Sunday, December 23

An email to an esteemed person about the Tino Sehgal exhibit at Marian Goodman

I went to see "This Situation", the Tino Sehgal exhibit at Marian Goodman, twice this past week. I intend on spending more time with it when I get back into town. I went over there on my lunch break so I could only stay for about 30 minutes each time. This was long enough to get a sense of the formal structure of the piece but I would like to stay longer. They did turn to me once and ask "and what do you think" so I very briefly got involved in the talk. It's quite a shock when you first see them confront somone in this way. They are not mean but most people do not like being put on the spot. Twice I saw people weakly say "I don't know" (which initiated their "reset"). My heart went out to these gallery visitors. I know how they felt: performance anxiety is the term. Perhaps they needed some intellectual Viagra before entering the gallery? But it also highlights the way serious public discussions tend to be BOTH about the perfomance of speakers AND the ideas conveyed by their speaking (form and content). But I would still be interested in getting more involved in the conversation. This is in part because of the quotes. Sehgal's position on economics and politics totally fascinates me. I find his perspective, though somewhat unclear, refreshing. But, that said, if I am totally honest, one of the other reasons I wish to participate in this conversation (Sehgal's piece) is because I harbor a desire to perform in public. Am I turning into an exhibitionist?

The group, the form of it, makes me think of the chorus in a Greek tragedy. But the way they talk in unison, those Brechtian moments when the artifice of it all is foregrounded, also makes me think of Devo. It also makes me think of Superman's home planet Krypton for some strange reason... I'm not sure I can explain why (since I've never been all that much into that sort of stuff). Sehgal could have easily gussied up the whole thing visually by putting the performers in costumes. But I think he made the right move by not doing this. It would have flattened out the meaning of the piece a great deal. It has far more depth the way that it is, with the performers in their own clothes (which we might also describe as costumes). It obscures the audience when you first enter the gallery. I wonder if audience members ever join this strange chorus and become one of the performers? But it also folds back on what I was saying in the above paragraph: it calls attention to the fact that we are all often performing when we are in public -- and especially when we are involved in a public discussion. Think of a classroom for example... Are we ever not performing? Perhaps when we are either asleep or completely smashed on alcohol or drugs... And if this is the chorus then where is the protagonist of this drama? This chorus sometimes spoke of an absent "speaker"...

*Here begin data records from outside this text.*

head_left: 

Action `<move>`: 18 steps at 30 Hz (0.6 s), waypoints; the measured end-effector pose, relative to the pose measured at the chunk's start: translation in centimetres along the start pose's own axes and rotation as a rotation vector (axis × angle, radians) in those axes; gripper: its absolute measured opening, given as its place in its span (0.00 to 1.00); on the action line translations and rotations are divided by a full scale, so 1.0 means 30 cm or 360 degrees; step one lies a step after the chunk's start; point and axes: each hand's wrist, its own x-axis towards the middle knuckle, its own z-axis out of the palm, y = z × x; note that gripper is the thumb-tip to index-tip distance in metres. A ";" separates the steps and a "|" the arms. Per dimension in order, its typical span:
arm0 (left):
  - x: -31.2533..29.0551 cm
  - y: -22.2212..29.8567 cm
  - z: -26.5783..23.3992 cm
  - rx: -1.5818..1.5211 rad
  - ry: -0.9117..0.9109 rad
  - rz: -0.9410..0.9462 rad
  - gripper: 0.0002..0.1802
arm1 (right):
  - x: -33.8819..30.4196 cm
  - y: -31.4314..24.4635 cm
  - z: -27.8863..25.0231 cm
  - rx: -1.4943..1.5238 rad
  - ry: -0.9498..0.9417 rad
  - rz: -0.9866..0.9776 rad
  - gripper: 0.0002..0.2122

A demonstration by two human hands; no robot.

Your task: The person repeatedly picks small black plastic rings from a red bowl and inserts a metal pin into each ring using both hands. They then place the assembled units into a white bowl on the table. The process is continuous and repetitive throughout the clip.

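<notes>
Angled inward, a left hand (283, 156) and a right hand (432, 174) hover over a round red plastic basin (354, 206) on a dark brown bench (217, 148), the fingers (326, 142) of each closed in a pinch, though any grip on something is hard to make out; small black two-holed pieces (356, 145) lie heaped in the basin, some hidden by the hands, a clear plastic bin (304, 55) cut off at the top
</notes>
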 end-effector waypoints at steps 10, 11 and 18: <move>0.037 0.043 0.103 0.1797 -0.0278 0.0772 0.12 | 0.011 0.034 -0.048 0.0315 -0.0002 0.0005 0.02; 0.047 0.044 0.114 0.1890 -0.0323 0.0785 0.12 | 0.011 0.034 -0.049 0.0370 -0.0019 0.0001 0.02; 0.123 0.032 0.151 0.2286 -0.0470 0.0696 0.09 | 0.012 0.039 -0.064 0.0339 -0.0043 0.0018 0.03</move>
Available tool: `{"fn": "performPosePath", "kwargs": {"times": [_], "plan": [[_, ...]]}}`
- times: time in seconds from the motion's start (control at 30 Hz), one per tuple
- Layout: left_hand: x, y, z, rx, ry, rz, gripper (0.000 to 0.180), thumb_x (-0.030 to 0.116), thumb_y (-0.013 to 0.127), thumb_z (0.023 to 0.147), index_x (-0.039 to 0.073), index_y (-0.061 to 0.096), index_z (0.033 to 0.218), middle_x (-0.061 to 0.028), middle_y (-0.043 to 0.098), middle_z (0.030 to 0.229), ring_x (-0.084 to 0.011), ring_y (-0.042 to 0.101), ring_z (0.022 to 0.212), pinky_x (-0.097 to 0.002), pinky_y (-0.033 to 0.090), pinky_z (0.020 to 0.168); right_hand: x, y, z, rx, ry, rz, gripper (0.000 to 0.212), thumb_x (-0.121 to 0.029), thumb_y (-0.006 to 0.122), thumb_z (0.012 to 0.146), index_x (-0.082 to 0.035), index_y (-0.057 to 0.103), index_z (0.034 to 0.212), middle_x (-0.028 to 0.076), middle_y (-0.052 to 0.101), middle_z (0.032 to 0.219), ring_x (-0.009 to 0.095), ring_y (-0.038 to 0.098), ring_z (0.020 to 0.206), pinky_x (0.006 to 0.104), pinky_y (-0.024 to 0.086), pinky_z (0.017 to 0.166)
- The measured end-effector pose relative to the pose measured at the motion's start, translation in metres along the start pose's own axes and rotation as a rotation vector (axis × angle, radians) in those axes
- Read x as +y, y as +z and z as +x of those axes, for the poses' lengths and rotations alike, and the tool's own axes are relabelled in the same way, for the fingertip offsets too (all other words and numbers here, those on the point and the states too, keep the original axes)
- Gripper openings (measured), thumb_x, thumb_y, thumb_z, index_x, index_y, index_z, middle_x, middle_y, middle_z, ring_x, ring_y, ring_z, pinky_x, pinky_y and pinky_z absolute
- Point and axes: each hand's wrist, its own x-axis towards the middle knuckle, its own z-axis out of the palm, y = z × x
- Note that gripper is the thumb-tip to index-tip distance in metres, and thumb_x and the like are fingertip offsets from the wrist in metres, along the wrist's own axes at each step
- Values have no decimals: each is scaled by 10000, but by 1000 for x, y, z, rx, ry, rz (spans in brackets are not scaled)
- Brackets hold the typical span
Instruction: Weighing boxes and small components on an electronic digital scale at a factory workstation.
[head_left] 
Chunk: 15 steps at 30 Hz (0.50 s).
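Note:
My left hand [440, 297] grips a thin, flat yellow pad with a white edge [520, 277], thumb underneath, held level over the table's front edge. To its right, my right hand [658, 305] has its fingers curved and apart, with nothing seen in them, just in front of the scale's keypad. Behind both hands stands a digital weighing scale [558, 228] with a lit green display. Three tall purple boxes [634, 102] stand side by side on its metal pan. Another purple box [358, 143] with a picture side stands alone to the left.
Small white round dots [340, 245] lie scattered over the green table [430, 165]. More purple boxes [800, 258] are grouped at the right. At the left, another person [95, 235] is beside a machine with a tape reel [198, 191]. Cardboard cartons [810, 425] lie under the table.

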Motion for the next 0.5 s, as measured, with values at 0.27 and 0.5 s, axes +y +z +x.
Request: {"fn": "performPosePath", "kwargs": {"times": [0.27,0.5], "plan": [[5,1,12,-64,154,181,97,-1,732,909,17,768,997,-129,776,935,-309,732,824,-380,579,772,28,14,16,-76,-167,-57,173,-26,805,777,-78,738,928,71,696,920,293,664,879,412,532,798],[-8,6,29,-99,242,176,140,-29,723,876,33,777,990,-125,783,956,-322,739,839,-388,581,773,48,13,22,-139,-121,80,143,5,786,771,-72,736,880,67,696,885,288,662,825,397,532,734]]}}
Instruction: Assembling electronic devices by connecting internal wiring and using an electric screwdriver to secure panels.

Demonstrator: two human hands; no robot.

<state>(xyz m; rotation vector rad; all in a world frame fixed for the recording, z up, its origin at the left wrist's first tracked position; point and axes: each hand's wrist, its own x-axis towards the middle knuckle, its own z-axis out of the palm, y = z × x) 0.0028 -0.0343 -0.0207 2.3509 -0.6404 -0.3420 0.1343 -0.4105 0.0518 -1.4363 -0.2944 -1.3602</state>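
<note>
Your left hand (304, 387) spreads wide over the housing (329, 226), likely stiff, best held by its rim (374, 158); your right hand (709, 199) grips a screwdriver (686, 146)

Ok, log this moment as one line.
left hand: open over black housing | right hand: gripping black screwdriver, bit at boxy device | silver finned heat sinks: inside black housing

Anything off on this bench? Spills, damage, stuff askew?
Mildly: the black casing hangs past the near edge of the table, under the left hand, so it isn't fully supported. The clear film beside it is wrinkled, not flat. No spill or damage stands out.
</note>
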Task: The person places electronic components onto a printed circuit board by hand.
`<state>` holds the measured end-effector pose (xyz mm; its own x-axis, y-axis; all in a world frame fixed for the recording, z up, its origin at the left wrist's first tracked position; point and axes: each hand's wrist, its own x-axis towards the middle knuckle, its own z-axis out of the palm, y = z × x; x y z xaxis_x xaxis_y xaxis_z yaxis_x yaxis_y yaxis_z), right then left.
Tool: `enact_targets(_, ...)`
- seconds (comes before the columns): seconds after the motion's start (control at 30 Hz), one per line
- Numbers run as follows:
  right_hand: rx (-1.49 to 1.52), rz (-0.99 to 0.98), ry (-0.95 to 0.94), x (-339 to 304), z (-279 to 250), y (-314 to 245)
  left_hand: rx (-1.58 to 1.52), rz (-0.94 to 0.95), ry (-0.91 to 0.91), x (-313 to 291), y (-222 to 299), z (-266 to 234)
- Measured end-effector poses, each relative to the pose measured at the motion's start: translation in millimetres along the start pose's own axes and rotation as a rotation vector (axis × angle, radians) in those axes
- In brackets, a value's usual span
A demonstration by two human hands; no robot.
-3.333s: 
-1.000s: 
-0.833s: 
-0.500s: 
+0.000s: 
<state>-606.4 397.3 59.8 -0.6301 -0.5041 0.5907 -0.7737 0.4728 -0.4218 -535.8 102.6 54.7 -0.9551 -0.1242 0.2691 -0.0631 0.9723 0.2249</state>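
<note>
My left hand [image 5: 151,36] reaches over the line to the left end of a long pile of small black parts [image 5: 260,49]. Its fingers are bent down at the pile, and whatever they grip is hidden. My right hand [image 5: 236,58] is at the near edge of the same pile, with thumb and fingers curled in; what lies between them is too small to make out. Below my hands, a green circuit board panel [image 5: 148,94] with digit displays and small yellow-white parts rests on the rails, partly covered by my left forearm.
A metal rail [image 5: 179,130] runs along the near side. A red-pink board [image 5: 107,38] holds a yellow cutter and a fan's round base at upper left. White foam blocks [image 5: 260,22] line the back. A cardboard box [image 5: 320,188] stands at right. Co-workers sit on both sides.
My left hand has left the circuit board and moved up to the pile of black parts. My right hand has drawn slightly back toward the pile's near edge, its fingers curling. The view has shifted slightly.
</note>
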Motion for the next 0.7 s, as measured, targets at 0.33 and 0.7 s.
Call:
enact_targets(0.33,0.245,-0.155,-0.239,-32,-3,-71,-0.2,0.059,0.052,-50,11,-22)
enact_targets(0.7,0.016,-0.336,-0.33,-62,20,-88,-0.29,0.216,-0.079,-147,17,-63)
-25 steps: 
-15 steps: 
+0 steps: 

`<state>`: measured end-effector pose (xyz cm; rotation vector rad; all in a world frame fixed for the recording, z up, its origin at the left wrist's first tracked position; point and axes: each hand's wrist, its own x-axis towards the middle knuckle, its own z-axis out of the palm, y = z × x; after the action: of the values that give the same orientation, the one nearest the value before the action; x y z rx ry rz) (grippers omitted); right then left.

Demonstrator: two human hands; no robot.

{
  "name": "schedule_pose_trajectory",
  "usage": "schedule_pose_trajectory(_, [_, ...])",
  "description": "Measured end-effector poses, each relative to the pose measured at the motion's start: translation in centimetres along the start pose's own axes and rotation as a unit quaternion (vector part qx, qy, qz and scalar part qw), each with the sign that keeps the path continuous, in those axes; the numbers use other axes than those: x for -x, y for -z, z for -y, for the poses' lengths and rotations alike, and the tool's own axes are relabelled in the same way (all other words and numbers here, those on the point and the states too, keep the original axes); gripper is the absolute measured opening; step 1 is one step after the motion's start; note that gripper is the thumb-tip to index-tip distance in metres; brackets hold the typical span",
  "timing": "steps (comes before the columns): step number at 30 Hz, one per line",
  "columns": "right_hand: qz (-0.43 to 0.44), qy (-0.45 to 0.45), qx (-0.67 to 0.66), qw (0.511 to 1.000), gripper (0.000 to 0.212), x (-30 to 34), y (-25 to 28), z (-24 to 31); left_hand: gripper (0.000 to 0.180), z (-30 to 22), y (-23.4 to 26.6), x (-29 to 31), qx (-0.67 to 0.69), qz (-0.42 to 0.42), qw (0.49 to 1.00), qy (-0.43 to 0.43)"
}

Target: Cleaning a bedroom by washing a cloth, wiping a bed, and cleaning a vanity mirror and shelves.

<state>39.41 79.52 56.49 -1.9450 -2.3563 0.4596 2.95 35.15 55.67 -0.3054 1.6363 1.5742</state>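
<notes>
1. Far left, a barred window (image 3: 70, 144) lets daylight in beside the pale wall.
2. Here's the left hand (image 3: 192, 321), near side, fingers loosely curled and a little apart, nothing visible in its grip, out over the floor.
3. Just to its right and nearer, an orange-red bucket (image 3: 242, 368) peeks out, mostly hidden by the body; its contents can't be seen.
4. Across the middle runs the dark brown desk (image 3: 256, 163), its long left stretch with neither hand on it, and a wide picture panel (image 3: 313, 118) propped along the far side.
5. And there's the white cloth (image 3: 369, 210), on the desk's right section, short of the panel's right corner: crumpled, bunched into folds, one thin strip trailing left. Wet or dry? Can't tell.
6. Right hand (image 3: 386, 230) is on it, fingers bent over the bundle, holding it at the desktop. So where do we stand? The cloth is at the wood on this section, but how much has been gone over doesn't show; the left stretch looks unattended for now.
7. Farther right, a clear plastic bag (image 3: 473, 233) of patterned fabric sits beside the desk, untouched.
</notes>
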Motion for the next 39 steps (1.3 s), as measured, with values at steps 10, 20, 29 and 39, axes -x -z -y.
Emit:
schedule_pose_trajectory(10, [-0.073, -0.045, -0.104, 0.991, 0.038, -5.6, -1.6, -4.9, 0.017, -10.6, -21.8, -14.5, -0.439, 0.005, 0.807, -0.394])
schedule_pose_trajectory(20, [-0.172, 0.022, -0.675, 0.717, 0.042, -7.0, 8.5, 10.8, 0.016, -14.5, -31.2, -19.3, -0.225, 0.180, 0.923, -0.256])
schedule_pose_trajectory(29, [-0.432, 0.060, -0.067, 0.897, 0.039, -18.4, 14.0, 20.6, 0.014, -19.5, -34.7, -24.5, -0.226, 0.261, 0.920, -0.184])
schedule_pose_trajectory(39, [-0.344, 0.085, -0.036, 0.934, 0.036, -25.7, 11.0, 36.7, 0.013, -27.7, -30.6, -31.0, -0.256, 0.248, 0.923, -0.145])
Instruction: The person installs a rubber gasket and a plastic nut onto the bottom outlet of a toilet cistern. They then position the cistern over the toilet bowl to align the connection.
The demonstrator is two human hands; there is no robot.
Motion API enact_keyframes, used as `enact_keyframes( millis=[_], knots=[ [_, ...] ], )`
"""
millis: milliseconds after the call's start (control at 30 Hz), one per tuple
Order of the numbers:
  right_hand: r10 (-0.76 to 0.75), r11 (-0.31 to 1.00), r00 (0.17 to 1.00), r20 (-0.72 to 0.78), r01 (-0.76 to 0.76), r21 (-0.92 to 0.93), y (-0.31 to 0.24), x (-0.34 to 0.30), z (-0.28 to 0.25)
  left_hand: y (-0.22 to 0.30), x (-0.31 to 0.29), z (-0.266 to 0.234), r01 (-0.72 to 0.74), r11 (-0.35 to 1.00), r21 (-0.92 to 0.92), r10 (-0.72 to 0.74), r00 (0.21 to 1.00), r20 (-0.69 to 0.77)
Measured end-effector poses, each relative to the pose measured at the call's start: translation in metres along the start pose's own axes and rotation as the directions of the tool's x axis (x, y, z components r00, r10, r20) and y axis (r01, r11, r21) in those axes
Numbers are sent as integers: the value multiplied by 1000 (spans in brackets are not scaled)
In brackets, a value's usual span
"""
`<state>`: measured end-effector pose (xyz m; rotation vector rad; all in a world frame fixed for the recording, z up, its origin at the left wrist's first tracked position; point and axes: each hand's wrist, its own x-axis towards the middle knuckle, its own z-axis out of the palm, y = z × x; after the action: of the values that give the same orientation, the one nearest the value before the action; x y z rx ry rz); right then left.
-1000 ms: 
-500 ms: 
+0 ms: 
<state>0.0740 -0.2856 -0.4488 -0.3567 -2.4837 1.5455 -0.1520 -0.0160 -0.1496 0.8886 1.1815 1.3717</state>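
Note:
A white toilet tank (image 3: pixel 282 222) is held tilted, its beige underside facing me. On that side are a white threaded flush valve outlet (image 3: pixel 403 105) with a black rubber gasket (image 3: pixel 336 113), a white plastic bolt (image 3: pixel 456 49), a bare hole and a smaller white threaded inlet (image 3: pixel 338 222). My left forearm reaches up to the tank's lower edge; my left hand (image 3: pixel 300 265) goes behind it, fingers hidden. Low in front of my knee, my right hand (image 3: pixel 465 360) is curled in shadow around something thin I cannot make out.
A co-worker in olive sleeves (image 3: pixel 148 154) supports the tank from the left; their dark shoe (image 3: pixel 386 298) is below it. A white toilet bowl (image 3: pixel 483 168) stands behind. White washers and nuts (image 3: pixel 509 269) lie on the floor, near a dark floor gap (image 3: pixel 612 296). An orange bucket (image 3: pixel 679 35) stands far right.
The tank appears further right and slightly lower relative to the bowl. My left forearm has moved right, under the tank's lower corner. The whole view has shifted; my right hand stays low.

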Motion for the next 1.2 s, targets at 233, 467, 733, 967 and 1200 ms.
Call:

Didn't Art & Language (or one of the artists involved with them) do some work that revolved around discussions (in the early 70s)? This work which I do not recall very well may have been also entirely dematerialized. I can't help but think part of why I do not know of it better is because it was not well documented. But as I have heard Sehgal say: art as a discipline is about the relationship between people and objects. The fact that this earlier work is not well remembered may having something to do with this too.

The premise behind Sehgal's entire artistic project (so far), not adding any more things (material objects) to the world, also totally fascinates me. I saw Sehgal speak at the Guggenheim a couple of years back (as a part of his Hugo Boss Prize nomination). It was definitely not a New York art scene event. There was hardly anyone there! And there seemed to be none of the usual VIPs. This surprised me. But anyway, I will tell you one thing about that talk and then end this long email. Sehgal was a very mild mannered fellow. He seemed very learned, a person who does his homework. The only time he began to lose his cool was when he started talking about the standard anti-capitalist position of avant-garde artists in the 20th century. He said they were deeply misguided.

2 comments:

Anonymous said...

No entiendo que tu dices, senor.

Jennifer Sullivan said...

I want to say in response to the idea about are we always performing, I would answer yes, in a certain sense. It is a question I am very interested in. I don't think it needs to have a negative connotation though necessarily. The choice of how to transmit inner information to the outer world is always a preformance of sorts -- timidity is as much of a decision as bravado, though most of the time these "performance" decisions remain subconscious. I think acknowledging the basic performativity of daily life could potentially be freeing though, in that it allows one act however they want to act, rather than feeling a need to adhere to a false (confining) sense of the self.